The march to diversification began in 2010 when FEMSA traded 100% of its long-held stake in the Cerveceria Cuauhtemoc brewery for a 20% interest in beer giant Heineken Group. In 2015, FEMSA began to acquire service stations of the Mexican state-owned petroleum company, Petroleos Mexicanos, or Pemex, and operate them as franchises.
In the last few years, FEMSA has also acquired the 200 units of Mexican pharmacy chain Farmacias Farmacon, and taken a 60% stake in leading South American drugstore operator Group Socofar. It's entered the convenience store business by snapping up Chilean convenience store operator Comercial Big John Limitada, known affectionately in South America as "Big John."

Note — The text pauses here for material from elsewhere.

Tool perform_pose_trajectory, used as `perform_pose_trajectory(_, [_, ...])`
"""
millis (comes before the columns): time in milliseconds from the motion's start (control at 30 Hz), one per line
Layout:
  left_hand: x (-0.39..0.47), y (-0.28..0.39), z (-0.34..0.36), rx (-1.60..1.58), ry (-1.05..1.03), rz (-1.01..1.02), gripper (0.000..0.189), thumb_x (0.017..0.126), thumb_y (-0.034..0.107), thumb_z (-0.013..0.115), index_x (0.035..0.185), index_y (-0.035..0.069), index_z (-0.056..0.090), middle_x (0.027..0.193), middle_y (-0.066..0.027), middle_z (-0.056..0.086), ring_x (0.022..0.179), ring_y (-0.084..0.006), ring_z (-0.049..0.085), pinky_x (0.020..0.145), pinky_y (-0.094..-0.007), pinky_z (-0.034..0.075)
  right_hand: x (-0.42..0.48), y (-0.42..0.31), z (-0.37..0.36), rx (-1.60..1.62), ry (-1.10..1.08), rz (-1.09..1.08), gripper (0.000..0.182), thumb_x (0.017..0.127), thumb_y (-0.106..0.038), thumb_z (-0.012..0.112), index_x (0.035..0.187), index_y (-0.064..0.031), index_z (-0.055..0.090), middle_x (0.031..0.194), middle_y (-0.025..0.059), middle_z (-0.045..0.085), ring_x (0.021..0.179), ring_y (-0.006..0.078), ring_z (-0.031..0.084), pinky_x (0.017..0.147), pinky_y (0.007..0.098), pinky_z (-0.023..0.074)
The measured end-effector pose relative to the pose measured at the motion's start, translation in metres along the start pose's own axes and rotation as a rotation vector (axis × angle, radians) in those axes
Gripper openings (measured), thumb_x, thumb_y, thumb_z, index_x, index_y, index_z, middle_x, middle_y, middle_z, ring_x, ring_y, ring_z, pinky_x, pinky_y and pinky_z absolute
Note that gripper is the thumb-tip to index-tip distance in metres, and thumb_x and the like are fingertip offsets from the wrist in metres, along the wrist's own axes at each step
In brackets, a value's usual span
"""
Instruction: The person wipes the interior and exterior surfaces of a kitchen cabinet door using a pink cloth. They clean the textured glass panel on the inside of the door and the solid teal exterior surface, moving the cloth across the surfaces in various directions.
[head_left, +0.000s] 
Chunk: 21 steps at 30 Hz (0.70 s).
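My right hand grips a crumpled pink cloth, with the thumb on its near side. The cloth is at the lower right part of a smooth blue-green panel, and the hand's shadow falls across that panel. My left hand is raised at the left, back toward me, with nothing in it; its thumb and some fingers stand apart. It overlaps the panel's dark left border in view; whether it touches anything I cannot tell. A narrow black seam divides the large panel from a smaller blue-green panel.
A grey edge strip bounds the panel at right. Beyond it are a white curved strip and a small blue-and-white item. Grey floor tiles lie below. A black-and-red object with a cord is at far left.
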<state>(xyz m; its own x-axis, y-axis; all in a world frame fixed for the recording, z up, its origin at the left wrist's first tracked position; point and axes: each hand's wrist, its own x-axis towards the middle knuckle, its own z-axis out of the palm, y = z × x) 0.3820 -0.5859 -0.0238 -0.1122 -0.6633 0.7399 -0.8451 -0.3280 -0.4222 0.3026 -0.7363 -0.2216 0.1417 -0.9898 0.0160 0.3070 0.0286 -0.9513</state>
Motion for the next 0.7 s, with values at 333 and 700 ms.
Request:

Acquisition-minded FEMSA is gearing up for many more decades of growth. While the organization diversifies, it still aggressively seeks to expand bottling operations and protect its title as the world's largest franchise Coca-Cola bottler. FEMSA's current dividend yields 1.3%, and its payout ratio sits below 50%, at 45.7%. As FEMSA's investments in multiple industries begin to pay off, and operating cash flow rises in turn, look for this dividend to ascend.